C’est ce que j’apprécie énormément dans le cinéma de Safdie : il nous offre des personnages complexes, pétris de contradictions et terriblement proches du réel. Il nous rappelle que, malheureusement, dans la vraie vie, pour faire bouger les lignes et bousculer le destin, il faut parfois savoir user de la ruse.
Le choc des mondes
Le film joue intelligemment sur le contraste social. Grâce à sa ténacité, Marty parvient à côtoyer la haute société, notamment une ancienne star d’Hollywood déchue. Le parallèle est fascinant : d’un côté, ce jeune loup qui n’a rien à perdre ; de l’autre, une femme qui a tout gagné (argent, statut) mais qui a perdu son « étincelle ».
Cependant, son ego plus massif qu’un éléphant et son extravagance finissent par lui jouer des tours. Le film montre avec une grande justesse comment une passion peut devenir dévorante, au point d’aspirer chaque aspect de la vie privée et de repousser les rares personnes sincères, comme son amie d’enfance Rachel (Odessa A’Zion).

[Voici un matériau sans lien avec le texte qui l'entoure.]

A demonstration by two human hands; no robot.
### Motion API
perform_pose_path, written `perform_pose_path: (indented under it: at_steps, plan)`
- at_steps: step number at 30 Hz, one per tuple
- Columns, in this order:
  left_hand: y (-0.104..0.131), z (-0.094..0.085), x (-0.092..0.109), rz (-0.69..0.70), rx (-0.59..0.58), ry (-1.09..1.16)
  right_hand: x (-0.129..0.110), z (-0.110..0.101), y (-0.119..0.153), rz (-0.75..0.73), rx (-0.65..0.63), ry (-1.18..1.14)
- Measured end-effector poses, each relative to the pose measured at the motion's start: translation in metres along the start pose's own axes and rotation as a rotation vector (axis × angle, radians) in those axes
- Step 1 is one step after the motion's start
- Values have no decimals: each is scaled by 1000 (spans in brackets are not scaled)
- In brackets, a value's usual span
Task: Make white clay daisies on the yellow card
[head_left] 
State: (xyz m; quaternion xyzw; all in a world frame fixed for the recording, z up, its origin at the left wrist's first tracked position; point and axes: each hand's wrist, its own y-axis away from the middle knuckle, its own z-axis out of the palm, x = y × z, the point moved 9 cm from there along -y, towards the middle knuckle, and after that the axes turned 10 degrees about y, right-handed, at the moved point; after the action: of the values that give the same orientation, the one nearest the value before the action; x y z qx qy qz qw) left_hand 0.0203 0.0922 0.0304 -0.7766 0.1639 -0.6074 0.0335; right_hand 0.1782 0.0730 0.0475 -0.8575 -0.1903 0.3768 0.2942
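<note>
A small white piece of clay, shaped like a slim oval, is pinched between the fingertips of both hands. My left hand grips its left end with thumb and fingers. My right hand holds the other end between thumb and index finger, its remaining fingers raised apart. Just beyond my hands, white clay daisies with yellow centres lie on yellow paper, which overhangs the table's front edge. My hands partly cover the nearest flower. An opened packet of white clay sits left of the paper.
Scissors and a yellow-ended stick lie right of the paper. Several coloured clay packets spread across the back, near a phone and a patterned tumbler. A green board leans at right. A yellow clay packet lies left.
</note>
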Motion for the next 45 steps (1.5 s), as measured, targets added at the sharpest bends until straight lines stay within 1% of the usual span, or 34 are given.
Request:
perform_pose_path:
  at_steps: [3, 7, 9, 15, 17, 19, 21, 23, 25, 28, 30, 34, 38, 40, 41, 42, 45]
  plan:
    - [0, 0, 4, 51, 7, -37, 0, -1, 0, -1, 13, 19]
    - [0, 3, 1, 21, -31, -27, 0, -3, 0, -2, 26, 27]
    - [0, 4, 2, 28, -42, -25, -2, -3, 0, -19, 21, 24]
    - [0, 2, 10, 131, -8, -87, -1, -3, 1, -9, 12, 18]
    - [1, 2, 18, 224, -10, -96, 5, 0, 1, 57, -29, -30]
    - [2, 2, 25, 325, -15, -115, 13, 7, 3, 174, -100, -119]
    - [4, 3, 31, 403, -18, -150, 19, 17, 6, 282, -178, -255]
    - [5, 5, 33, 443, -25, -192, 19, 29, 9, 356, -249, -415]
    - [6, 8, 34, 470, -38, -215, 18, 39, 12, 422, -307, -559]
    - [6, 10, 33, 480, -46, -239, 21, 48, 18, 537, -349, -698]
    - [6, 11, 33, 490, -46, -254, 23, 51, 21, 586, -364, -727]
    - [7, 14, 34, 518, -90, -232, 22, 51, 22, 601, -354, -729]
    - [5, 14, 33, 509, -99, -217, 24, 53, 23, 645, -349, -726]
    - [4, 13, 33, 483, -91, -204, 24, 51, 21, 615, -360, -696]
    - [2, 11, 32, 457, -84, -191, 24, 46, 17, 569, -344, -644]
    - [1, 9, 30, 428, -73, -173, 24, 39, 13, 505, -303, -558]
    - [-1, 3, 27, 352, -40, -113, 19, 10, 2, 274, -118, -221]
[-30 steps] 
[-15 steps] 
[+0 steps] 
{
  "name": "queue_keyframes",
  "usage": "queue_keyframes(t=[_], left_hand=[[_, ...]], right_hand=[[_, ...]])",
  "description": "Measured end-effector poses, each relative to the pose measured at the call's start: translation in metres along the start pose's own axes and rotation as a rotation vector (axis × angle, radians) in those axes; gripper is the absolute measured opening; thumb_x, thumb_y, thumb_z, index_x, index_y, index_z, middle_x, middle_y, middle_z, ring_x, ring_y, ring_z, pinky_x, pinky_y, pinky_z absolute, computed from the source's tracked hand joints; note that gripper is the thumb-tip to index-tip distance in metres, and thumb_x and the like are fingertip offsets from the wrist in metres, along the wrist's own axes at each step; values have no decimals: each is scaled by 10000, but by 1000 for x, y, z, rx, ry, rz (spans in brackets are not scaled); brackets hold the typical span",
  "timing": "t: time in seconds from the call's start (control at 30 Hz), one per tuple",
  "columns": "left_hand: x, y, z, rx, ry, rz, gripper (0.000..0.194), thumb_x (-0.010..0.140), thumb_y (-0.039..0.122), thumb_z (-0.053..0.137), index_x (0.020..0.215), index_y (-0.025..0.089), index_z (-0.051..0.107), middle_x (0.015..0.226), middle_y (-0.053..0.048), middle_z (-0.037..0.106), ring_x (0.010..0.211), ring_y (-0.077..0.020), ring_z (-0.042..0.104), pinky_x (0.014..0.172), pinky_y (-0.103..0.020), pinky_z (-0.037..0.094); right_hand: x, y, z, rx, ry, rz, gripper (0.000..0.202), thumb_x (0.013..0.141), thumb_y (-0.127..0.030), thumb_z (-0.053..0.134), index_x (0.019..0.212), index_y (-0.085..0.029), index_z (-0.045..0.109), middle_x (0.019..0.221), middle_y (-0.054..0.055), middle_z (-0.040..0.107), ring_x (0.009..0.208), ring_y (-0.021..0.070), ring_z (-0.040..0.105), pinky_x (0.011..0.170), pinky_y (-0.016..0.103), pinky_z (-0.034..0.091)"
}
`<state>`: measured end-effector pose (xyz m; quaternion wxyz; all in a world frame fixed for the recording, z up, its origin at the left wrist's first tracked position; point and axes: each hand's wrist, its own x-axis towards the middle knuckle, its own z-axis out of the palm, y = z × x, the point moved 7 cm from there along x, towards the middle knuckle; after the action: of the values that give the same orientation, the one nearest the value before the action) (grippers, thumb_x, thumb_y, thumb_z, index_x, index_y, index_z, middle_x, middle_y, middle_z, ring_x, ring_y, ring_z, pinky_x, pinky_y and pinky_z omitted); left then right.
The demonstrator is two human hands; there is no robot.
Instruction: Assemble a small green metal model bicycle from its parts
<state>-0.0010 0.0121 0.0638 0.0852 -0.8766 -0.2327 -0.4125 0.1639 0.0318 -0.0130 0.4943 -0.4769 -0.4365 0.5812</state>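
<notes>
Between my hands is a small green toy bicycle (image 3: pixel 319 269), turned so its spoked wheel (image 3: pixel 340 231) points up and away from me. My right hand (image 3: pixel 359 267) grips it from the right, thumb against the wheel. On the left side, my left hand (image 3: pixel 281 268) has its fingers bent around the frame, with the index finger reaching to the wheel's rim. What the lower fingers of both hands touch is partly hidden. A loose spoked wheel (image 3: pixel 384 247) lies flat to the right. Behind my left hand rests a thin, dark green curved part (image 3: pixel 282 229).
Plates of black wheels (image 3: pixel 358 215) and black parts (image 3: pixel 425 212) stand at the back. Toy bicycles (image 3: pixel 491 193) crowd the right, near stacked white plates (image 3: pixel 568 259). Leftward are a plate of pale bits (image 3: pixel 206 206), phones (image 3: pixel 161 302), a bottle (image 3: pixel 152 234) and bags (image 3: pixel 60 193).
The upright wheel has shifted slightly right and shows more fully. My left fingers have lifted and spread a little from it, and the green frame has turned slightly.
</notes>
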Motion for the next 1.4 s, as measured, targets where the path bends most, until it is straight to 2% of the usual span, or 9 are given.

L’immersion sonore : Le Jazz comme personnage
On entend beaucoup d’éloges sur ce film, et c’est complètement mérité, mais peu de gens soulignent la qualité exceptionnelle de la bande son. Dans Marty Supreme, la musique est véritablement un personnage à part entière. Les notes de jazz qui résonnent tout au long du récit ne sont pas là pour faire joli : elles nous plongent au cœur de cette époque mouvementée et soulignent l’instabilité et l’énergie du protagoniste. C’est une immersion auditive totale.
La réalisation : Entre tension et fulgurances
Côté mise en scène, Josh Safdie prouve qu’il n’a rien perdu de son talent. Si la réalisation semble plus « classique » au premier abord, elle reste parfaitement maîtrisée. On retrouve par moments cette tension palpable propre à Uncut Gems, même si celle-ci a tendance à s’effriter un peu en milieu de récit. Heureusement, le film est ponctué de véritables fulgurances visuelles, mention spéciale à la scène du miel, qui risque de rester gravée dans les mémoires.
Timothée Chalamet au sommet de son art
Dans cette critique de Marty Supreme, impossible de ne pas s’attarder sur la performance de Timothée Chalamet. Il ne se contente pas de jouer Marty, il l’habite littéralement.
Il y a une scène où Marty explique comment il interpréterait un personnage de théâtre ; ce qu’il décrit est exactement ce que Chalamet livre à l’écran.
C’est une performance sur mesure qui démontre toute l’étendue de sa palette de jeu et qui devrait définitivement faire taire les sceptiques.
Conclusion : Mon verdict
En résumé, Marty Supreme est un très bon film qui, je l’espère, fera date, un peu à la manière d’un Loup de Wall Street version « ping-pong ». Entre ambition démesurée et chute morale, Safdie nous offre un portrait d’homme inoubliable. Dans ce paysage de sortie de film qui se ressemble, A24 réussit a produire des films avec un vent de fraicheur même si de plus en plus on peut voir les « ficelles » de leur stratégie.